However, the connection ended there.  Once I returned back to work from my maternity leave, I wanted to discuss how to continue breastfeeding, dealing with separation anxiety and the guilt I felt leaving my baby for 8 hrs a day.  A whole new set of questions arose that could not be answered by these women: Does your baby seem extra anxious to nurse when they see you after work? How do you coordinate sleeping schedules/eating schedules/playing schedules with your baby while dealing with a working schedule as well? 

 These women were living my dream of staying home to raise their family.  They got to coordinate play dates at the local park, lunch dates at McDonalds, and be home when their children came home from school.  I dreaded going into work each day, and was sure my little girl would grow up a drug dealer or prostitute because I was not spending every minute with her.

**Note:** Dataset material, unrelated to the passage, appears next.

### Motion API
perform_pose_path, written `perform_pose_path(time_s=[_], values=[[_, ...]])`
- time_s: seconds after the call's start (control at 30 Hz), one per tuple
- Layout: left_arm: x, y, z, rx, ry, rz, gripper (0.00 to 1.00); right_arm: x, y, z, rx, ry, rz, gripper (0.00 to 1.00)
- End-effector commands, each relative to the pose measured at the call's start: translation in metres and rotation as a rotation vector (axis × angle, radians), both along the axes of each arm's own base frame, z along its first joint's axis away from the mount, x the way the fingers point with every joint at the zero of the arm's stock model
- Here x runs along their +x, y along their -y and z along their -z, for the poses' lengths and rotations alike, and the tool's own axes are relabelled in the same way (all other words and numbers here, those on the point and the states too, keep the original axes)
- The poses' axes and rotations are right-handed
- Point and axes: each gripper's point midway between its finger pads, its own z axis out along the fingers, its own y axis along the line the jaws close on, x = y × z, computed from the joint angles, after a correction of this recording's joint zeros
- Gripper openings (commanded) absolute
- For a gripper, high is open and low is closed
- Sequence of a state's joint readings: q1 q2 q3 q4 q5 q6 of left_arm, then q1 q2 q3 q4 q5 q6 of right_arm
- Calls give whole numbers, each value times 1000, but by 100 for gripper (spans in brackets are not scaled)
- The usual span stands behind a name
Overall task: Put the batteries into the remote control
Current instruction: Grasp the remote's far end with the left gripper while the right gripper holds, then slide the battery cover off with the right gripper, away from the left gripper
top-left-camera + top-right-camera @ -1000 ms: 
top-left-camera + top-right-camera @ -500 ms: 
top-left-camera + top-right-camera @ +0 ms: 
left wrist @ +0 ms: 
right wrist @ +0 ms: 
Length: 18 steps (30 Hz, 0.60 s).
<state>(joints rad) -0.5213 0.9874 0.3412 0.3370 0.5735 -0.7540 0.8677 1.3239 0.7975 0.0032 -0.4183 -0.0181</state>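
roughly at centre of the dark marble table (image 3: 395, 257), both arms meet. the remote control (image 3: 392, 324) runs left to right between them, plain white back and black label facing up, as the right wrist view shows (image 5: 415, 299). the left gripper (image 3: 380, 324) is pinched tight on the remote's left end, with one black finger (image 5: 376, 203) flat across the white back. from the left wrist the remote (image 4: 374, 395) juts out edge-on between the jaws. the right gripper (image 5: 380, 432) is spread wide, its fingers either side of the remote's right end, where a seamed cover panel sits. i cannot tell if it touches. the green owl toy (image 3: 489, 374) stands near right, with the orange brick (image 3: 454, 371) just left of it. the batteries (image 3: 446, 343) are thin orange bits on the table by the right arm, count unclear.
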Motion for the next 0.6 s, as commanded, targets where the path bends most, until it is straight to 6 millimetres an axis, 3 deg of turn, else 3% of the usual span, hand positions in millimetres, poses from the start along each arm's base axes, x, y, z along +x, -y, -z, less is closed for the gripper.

My perspective soon had to change.  I started to realize that my daughter’s emotional/developmenal state would not be stunted because of my absence during the day, and that she still loved me.  And as for these other mothers who were not headed to 8-5 schedules outside of the home, they still had to make adjustments to their lives as well.  Some had side jobs that took them away from their mothering responsibility.  Some were dealing with illnesses and other life-changing events that were beyond their control.  They may not have been experiencing the same feelings and worries as me, but they were dealing with their own.

At the end of the day, what we did have in common was that we were all Moms trying to “make it work”. 

That was the inspiration behind starting this blog – to connect with women who were trying to perfect the life/work balance.  I have met amazing women whose lives differ – from upbringing, to family size, to responsibilities, to goals and dreams.  And the amazing thing is they seem to “make it work”!

I will be starting a new feature of “Moms Who Make It Work” where I feature a different mom every week and dissect what it is that makes her function.  What drives her? How does she handle what life throws at her? What are her secrets for other moms trying to make it work? 

Come back tomorrow to meet our first “Mom Who Makes It Work“!

(And if you have suggestions of someone you’d like to see featured, please email me at makeitworkmom@gmail.com)

{ 14 comments… read them below or add one }

1 Steph May 10, 2010 at 12:11 pm

What a great idea! I often wonder how other women do it all and now maybe I can finally find out.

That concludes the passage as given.